Evaluation of regression methods for log-normal data - linear models for environmental exposure and biomarker outcomes

Abstract: The identification and quantification of associations between variables is often of interest in occupational and environmental research, and regression analysis is commonly used to assess these associations. While exposures and biological data often have a positive skewness and can be approximated with the log-normal distribution, much of the inference in regression analysis is based on the normal distribution. A common approach is therefore to log-transform the data before the regression analysis. However, if the regression model contains quantitative predictors, a transformation often gives a more complex interpretation of the coefficients. A linear model in original scale (non-transformed data) estimates the additive effect of the predictor, while linear regression on a log-transformed response estimates the relative effect. The overall aim of this thesis was to develop and evaluate a maximum likelihood method (denoted MLLN) for estimating the absolute effects for the predictors in a regression model where the outcome follows a log-normal distribution.

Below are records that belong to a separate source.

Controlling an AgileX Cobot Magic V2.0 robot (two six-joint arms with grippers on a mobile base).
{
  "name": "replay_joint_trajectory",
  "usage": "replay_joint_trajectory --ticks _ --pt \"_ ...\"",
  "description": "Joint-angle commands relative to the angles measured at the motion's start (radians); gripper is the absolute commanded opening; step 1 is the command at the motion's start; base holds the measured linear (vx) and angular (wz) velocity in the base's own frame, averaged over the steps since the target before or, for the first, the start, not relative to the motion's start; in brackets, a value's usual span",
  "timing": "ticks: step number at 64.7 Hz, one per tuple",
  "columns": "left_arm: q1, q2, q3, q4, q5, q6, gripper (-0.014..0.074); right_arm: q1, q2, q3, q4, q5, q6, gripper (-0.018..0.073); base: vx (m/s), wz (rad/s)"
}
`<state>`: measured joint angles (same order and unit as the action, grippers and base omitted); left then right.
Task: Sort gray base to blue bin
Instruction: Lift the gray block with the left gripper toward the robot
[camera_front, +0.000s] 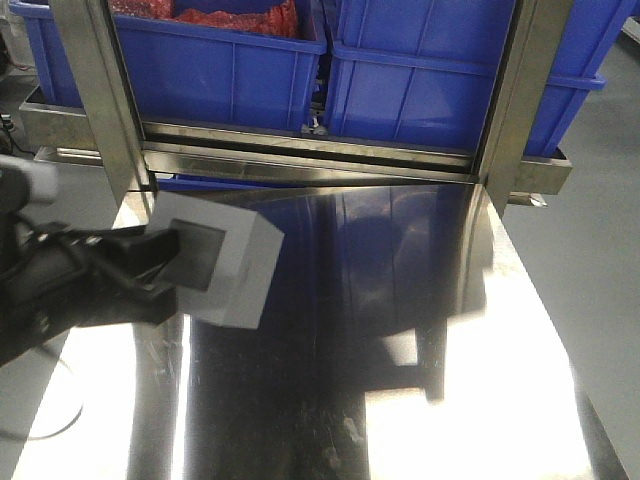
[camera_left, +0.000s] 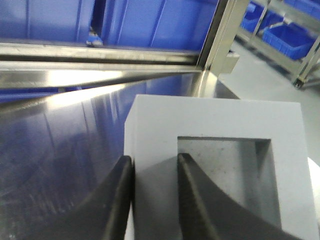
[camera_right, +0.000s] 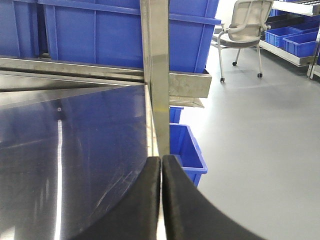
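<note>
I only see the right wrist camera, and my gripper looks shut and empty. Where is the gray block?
Observer: The left gripper holds the gray base, one finger inside its square recess, one outside the wall.
Operator: Is it lying flat?
Observer: No, the front view shows it tilted over the steel table, recess facing the gripper.
Operator: What's in the bins?
Observer: The left blue bin holds something red; the inside of the right blue bin is hidden.
</note>
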<state>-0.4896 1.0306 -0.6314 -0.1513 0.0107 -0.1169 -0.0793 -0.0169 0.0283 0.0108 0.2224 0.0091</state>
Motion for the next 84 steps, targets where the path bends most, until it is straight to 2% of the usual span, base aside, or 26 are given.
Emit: replay_joint_trajectory --ticks 1,17,43,84 --pt "-0.004 -0.103 0.045 -0.007 -0.15 0.009 0.0146 -0.001 0.001 0.0 -0.005 -0.075 -0.009 -0.0005 0.0 0.0" --pt "-0.004 -0.325 0.202 -0.007 -0.195 0.079 0.0146 -0.001 0.001 0.0 -0.005 -0.075 -0.009 -0.0005 0.0 0.0" --pt "-0.004 -0.628 0.305 -0.008 -0.177 0.079 0.0146 -0.001 0.001 0.0 -0.005 -0.075 -0.009 -0.0005 0.0 0.0" --pt "-0.004 -0.638 0.305 -0.008 -0.177 0.079 0.0146 -0.001 0.001 0.0 -0.005 -0.075 -0.009 -0.0005 0.0 0.0"
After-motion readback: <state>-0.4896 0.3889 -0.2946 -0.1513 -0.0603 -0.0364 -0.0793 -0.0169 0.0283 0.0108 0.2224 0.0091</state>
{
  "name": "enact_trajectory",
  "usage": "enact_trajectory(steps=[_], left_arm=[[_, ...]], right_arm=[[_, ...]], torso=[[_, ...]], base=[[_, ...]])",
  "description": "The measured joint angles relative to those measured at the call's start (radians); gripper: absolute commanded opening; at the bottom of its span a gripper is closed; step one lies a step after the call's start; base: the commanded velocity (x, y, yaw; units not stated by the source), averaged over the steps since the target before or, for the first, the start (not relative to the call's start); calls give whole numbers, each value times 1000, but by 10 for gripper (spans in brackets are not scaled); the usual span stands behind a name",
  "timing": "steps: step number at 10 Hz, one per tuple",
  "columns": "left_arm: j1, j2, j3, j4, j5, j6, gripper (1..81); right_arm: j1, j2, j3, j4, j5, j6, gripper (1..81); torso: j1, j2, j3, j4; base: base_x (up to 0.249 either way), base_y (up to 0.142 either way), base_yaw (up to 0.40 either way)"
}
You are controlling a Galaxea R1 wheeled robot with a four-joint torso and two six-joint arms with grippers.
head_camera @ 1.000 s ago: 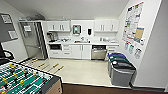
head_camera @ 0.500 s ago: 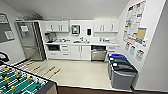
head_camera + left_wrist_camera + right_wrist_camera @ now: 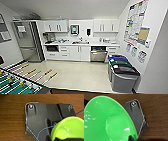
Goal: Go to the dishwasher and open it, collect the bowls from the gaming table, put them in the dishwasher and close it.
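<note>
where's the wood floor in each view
head: wood floor, a dark brown strip at the near edge, in front of the pale kitchen floor.
left wrist: wood floor around the dark plate, behind the lime bowl.
right wrist: wood floor behind the green bowl and dark plate.
shared landmark: the dark plate's round corner fitting, in both wrist views.

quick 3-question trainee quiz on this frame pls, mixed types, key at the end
1. True or false: the dishwasher door stands open.
2. Beside the right wall stand: A) bins B) chairs C) a sofa.
3. Fill in: the bowl in the right wrist view is ____ in colour.

Key: 1 false, the door is shut. 2 A. 3 green; the left wrist view also has a lime green bowl.
</note>
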Motion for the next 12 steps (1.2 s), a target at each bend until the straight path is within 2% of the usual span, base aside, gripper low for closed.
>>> enact_trajectory(steps=[12], left_arm=[[0, -1, 0, 0, 2, 0, 10]], right_arm=[[0, 6, -3, -4, -1, 0, 10]], torso=[[0, 0, 0, 0]], base=[[191, -5, 0]])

The MLLN estimates were compared to estimates using common regression methods, both using large-scale simulation studies, and by applying the method to a number of real-life datasets. The method was also further developed to handle repeated measurements data. Our results show that when the association is linear and the sample size is large (> 100 observations), MLLN provides basically unbiased point estimates and has accurate coverage for both confidence and predictor intervals. Our results also showed that, if the relationship is linear, log-transformation, which is the most commonly used method for regression on log-normal data, leads to erroneous point estimates, liberal prediction intervals, and erroneous confidence intervals. For independent samples, we also studied small-sample properties of the MLLN-estimates; we suggest the use of bootstrap methods when samples are too small for the estimates to achieve the asymptotic properties.